Toronto espera… y Leonard quiere pasar página

En medio de la tormenta, el futuro de Leonard también se vio congelado. Su traspaso a Toronto Raptors quedó en suspenso hasta que se resolviera la investigación. El equipo canadiense dejó claro que seguía queriendo al alero. Y Leonard, que ya fue campeón y MVP de las Finales en 2019 con la franquicia, se mostró igual de dispuesto a volver.

“Al regresar a Toronto, estoy centrado en lo que puedo controlar, en cerrar este capítulo y seguir adelante con la hoja en blanco”, afirmó en su comunicado.

La NBA y el sindicato de jugadores acordaron que las sanciones son definitivas y vinculantes para todas las partes.
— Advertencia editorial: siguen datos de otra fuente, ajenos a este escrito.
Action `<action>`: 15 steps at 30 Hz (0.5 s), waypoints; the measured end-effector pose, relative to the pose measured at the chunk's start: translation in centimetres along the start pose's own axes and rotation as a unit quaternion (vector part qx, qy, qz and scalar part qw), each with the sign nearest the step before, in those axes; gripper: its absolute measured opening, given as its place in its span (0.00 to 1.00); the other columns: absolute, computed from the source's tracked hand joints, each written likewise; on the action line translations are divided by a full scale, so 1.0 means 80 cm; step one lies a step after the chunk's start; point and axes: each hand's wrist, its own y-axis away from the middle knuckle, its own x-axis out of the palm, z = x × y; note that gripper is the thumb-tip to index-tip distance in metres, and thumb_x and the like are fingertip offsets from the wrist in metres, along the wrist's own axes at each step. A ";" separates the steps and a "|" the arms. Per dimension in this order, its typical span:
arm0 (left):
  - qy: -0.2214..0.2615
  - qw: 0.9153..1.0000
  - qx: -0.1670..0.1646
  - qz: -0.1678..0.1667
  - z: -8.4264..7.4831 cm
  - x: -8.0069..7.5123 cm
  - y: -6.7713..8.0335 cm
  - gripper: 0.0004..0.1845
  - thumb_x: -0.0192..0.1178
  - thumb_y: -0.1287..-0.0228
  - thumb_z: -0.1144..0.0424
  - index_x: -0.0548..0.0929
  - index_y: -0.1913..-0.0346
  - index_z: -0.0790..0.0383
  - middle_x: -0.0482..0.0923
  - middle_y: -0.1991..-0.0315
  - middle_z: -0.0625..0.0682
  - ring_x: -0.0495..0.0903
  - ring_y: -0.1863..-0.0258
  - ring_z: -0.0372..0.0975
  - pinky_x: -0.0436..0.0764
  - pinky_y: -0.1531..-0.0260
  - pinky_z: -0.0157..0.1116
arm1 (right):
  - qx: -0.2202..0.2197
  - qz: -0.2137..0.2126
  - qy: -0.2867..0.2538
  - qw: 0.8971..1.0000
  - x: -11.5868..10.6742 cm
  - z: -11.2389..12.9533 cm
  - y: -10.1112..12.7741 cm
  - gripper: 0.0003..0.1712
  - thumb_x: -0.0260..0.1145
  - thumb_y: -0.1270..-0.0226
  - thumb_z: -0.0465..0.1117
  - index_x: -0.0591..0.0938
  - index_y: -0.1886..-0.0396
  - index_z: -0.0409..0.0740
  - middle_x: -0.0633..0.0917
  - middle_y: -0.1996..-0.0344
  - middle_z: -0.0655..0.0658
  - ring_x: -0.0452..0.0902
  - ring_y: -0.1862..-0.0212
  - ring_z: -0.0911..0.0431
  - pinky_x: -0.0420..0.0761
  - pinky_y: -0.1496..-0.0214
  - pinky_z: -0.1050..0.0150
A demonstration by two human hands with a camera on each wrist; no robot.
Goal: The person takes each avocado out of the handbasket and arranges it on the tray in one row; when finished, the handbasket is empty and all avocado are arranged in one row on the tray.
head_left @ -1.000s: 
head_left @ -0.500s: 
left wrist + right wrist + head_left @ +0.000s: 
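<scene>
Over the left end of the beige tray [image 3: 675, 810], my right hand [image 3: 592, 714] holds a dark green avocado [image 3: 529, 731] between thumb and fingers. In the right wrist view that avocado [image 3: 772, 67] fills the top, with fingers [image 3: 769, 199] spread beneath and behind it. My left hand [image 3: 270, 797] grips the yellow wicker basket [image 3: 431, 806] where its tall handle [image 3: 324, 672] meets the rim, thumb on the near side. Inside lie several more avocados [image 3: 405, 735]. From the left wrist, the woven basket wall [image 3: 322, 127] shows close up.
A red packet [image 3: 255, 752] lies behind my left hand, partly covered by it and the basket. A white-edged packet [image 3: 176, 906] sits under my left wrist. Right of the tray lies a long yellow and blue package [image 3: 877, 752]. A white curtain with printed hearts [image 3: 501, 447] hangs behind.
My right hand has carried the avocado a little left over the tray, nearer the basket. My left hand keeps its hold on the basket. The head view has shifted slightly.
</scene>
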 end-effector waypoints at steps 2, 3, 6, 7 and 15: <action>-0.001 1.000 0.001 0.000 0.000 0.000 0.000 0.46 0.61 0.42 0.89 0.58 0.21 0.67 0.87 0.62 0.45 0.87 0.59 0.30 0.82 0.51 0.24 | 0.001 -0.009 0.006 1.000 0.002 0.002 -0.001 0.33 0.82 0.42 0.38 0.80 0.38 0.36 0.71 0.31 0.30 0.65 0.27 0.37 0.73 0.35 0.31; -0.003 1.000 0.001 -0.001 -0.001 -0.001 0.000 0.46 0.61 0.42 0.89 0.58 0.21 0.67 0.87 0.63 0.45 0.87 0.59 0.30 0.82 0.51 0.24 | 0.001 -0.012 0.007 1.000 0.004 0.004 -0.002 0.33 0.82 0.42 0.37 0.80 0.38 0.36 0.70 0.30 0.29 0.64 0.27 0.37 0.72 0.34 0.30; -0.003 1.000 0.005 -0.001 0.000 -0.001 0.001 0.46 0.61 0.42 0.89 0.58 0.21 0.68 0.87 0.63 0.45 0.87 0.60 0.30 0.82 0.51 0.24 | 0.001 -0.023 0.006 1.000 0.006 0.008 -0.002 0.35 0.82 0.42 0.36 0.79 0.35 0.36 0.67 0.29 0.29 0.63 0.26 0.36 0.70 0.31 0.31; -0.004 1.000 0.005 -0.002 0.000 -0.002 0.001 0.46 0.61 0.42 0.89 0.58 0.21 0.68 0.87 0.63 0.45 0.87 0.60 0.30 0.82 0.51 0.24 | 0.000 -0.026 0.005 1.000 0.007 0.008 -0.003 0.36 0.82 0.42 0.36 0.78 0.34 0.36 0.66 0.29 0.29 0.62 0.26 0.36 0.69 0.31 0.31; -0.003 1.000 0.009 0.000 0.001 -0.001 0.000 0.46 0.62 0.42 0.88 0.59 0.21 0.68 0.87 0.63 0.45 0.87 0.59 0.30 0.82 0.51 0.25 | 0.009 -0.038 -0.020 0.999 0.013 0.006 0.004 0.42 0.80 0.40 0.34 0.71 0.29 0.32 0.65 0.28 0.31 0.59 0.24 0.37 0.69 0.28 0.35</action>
La liga, no obstante, dejó abierta la puerta a “nuevas acciones” si el bufete externo recibe más información relevante.

Los Clippers, mientras tanto, se preparan para una larga batalla legal y un lustro de vigilancia estricta. El proyecto millonario de Steve Ballmer, el ex CEO de Microsoft, entra en una fase incómoda: castigado, cuestionado y obligado a reconstruir su credibilidad al mismo tiempo que intenta seguir compitiendo en la élite. La pregunta ya no es solo cómo jugarán. Es cuánto les va a costar, dentro y fuera de la cancha, este capítulo que la NBA ha decidido convertir en advertencia para toda la liga.